#### [Material shown]

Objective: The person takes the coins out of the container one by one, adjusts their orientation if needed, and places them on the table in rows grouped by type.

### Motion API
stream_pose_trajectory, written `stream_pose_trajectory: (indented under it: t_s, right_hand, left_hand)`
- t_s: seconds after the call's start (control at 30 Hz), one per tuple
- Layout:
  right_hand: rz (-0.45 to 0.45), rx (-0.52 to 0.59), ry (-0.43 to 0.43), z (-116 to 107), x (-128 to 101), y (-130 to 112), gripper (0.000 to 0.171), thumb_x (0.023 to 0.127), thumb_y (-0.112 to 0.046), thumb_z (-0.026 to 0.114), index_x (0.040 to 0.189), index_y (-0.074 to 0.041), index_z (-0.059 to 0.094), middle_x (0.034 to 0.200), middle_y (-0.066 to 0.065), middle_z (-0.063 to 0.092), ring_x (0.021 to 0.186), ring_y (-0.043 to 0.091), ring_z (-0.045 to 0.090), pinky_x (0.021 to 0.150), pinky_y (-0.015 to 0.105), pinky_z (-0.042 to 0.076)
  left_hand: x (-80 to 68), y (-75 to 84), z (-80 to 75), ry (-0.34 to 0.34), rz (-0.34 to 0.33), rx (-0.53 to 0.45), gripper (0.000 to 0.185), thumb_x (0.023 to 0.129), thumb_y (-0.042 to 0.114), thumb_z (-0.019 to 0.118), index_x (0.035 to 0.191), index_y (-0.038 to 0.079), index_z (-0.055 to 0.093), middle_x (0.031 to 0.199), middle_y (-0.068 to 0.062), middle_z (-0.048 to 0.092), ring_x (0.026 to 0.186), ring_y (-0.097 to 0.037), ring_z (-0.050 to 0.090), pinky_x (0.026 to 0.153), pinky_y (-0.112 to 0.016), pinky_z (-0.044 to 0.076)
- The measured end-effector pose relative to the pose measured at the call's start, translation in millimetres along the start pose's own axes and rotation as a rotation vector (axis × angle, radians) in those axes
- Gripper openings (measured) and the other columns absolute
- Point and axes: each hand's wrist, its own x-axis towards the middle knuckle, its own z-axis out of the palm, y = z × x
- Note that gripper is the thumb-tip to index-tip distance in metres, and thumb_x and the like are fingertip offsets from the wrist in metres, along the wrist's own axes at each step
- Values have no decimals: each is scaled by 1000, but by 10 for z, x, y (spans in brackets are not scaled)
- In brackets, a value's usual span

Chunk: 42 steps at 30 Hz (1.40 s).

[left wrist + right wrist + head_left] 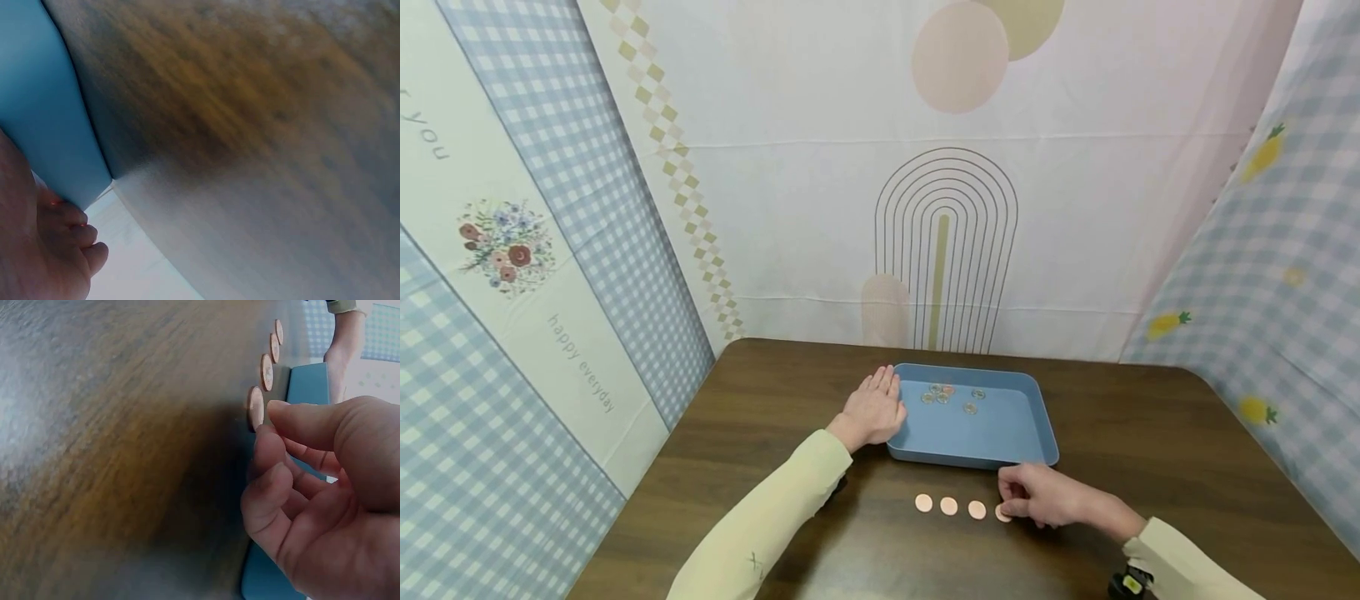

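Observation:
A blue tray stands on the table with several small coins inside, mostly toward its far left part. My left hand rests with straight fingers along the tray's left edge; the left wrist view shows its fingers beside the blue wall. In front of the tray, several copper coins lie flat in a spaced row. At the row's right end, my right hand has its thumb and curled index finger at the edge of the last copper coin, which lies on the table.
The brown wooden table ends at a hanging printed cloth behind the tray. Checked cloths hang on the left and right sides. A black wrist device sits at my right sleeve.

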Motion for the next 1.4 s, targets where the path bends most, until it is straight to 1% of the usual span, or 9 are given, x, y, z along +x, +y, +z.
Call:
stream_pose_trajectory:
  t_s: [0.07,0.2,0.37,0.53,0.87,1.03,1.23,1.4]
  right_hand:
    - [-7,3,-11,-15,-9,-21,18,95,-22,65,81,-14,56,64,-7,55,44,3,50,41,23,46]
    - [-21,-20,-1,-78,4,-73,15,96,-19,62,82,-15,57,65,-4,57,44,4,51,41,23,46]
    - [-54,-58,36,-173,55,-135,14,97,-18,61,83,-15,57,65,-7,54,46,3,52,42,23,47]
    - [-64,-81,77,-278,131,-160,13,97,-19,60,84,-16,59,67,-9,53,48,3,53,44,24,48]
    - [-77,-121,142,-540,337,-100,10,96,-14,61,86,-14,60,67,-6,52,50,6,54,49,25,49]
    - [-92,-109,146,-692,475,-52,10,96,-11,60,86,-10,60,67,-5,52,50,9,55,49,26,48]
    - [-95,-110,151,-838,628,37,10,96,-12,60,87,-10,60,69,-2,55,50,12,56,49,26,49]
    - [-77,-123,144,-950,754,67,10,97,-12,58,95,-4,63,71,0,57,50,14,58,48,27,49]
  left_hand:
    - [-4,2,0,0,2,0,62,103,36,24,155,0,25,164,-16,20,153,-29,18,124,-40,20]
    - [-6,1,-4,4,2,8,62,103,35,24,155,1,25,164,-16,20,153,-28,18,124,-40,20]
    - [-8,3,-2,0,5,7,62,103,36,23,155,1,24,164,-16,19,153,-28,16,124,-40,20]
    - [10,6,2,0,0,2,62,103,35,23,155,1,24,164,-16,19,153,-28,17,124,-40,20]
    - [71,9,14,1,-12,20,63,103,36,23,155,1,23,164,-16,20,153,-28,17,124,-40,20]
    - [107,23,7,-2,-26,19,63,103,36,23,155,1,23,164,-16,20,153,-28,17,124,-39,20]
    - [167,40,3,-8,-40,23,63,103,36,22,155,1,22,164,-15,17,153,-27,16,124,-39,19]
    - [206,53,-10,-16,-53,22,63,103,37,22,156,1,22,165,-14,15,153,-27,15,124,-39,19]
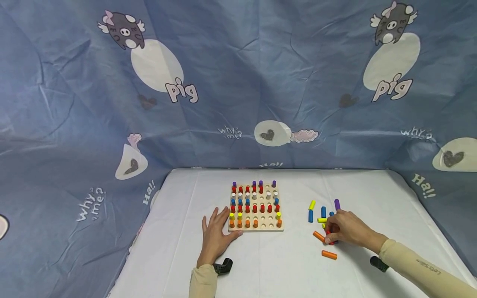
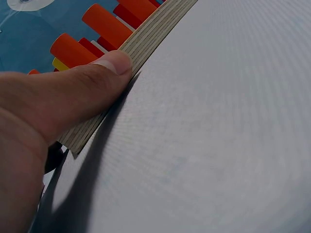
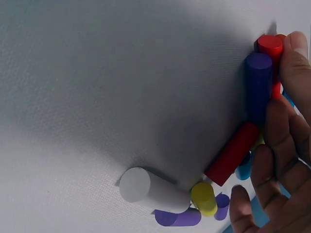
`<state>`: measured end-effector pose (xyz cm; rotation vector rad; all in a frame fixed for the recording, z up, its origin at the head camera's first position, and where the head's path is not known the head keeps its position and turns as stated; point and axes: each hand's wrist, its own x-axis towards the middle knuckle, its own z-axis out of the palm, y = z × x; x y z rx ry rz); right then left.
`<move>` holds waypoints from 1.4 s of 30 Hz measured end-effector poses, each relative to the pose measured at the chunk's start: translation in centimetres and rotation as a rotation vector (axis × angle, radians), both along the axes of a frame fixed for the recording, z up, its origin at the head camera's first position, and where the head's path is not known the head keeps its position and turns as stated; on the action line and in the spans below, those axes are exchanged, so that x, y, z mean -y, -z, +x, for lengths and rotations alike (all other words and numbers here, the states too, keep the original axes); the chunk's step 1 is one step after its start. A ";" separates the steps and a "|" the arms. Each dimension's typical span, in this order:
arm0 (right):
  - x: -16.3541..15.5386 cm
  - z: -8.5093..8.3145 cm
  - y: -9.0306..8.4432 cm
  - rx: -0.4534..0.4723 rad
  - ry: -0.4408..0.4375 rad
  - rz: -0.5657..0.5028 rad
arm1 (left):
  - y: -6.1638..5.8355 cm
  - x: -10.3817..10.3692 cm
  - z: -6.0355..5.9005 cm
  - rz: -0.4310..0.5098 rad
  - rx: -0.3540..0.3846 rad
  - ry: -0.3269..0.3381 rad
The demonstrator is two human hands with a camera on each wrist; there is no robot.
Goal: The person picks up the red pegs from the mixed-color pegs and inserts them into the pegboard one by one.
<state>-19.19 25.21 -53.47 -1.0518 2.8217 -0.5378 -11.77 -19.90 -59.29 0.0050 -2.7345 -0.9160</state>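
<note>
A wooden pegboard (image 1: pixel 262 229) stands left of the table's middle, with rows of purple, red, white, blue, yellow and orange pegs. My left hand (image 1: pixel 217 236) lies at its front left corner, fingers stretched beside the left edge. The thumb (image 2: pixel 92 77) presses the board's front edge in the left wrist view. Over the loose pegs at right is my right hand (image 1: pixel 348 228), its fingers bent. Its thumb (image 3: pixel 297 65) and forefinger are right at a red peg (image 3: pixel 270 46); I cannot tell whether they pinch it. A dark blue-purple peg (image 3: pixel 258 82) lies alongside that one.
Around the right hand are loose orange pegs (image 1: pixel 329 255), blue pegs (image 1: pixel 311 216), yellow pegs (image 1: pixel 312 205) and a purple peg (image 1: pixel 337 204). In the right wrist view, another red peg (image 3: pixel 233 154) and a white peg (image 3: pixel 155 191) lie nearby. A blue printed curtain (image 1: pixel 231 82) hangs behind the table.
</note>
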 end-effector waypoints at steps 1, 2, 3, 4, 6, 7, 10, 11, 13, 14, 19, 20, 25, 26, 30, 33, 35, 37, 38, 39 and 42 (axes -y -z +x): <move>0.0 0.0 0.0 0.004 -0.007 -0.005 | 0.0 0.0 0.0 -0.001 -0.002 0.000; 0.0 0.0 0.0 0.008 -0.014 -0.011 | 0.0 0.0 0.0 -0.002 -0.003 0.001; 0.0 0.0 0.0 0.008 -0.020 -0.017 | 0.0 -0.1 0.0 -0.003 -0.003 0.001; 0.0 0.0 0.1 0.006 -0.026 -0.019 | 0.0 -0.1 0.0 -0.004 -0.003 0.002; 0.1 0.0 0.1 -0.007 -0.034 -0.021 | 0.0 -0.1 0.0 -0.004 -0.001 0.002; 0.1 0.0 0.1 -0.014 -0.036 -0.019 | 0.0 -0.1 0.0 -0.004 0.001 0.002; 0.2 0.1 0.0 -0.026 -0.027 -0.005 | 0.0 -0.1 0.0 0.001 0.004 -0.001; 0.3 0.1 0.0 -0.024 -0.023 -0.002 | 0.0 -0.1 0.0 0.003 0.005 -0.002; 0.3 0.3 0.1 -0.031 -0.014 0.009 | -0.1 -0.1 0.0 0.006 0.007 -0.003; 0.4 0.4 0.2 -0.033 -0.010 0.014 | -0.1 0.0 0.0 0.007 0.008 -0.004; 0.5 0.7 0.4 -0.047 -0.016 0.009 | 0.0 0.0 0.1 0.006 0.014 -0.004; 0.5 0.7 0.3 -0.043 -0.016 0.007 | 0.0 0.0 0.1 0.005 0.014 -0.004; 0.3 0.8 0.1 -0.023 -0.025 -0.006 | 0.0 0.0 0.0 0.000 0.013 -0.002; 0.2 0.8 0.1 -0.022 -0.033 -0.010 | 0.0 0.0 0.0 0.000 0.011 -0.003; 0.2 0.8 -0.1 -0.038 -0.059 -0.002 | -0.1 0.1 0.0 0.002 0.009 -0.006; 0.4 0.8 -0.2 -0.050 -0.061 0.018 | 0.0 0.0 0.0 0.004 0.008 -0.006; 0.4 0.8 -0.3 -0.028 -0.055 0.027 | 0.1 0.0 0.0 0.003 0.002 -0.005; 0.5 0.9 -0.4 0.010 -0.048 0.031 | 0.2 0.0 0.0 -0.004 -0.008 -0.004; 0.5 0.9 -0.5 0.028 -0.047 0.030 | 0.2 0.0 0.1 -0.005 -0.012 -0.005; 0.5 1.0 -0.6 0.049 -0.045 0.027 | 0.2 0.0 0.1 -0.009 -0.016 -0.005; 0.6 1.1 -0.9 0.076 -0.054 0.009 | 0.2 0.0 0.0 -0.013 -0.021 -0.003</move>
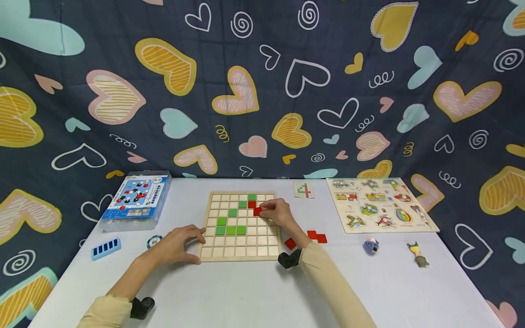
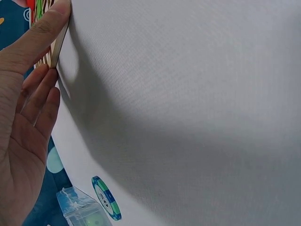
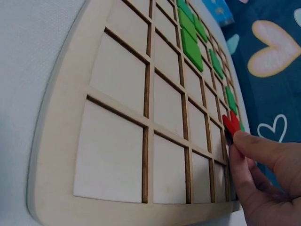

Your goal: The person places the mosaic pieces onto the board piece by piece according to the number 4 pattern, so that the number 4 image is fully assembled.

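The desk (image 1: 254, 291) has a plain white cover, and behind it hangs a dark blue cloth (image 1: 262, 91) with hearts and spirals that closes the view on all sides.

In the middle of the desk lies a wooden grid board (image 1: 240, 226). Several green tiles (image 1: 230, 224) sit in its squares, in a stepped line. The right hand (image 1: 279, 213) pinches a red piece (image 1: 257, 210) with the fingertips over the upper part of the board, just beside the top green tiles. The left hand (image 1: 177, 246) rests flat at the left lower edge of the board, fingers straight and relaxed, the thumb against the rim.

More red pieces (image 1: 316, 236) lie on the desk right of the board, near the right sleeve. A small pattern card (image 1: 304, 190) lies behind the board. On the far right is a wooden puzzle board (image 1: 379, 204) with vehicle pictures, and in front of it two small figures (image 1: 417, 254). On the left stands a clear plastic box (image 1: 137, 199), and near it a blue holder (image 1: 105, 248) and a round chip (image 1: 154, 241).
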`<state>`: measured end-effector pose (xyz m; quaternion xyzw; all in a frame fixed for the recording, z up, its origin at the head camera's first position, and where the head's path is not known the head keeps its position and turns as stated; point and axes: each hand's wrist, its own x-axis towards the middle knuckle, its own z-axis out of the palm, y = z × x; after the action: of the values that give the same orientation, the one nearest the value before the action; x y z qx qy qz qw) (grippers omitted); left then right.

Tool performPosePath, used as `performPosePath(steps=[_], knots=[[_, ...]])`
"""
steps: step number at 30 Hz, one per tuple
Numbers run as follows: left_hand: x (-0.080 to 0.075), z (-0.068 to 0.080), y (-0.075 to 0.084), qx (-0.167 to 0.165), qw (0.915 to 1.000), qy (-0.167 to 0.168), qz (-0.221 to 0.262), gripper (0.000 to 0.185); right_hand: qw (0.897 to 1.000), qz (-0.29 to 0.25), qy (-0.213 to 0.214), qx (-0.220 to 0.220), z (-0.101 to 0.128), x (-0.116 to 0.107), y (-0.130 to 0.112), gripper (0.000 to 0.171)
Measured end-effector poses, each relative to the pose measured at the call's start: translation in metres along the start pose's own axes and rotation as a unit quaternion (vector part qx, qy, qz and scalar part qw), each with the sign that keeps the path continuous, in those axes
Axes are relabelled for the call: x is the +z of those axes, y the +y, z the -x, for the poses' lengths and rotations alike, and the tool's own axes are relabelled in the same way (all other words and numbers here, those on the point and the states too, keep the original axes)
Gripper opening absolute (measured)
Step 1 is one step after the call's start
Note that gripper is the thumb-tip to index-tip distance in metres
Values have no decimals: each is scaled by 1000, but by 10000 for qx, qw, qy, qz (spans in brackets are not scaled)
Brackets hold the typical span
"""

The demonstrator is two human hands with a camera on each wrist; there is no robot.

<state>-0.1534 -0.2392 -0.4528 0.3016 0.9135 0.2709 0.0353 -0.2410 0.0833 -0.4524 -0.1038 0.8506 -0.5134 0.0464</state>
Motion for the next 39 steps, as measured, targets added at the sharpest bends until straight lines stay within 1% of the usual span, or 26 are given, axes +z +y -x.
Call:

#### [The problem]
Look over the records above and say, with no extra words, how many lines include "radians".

#### [Response to this exercise]
2